Dataset excerpt: Begin

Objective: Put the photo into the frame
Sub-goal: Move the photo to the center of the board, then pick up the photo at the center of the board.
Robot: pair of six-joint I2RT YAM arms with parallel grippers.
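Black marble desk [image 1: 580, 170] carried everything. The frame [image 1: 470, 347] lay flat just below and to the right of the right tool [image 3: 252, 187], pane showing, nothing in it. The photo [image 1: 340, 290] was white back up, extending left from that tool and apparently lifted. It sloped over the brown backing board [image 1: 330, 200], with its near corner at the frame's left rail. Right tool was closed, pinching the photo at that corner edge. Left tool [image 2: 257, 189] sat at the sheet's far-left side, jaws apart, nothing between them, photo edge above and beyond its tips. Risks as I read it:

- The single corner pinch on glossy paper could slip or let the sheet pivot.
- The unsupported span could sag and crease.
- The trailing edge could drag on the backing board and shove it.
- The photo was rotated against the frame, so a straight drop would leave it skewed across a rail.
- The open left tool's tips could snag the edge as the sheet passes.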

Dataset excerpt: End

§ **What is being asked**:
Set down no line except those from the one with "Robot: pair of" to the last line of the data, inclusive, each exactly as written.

§ **Output below**:
Robot: pair of six-joint I2RT YAM arms with parallel grippers.
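Black marble desk [image 1: 580, 170] carried everything. The frame [image 1: 470, 347] lay flat just below and to the right of the right tool [image 3: 252, 187], pane showing, nothing in it. The photo [image 1: 340, 290] was white back up, extending left from that tool and apparently lifted. It sloped over the brown backing board [image 1: 330, 200], with its near corner at the frame's left rail. Right tool was closed, pinching the photo at that corner edge. Left tool [image 2: 257, 189] sat at the sheet's far-left side, jaws apart, nothing between them, photo edge above and beyond its tips. Risks as I read it:

- The single corner pinch on glossy paper could slip or let the sheet pivot.
- The unsupported span could sag and crease.
- The trailing edge could drag on the backing board and shove it.
- The photo was rotated against the frame, so a straight drop would leave it skewed across a rail.
- The open left tool's tips could snag the edge as the sheet passes.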

Nothing else belongs to the answer.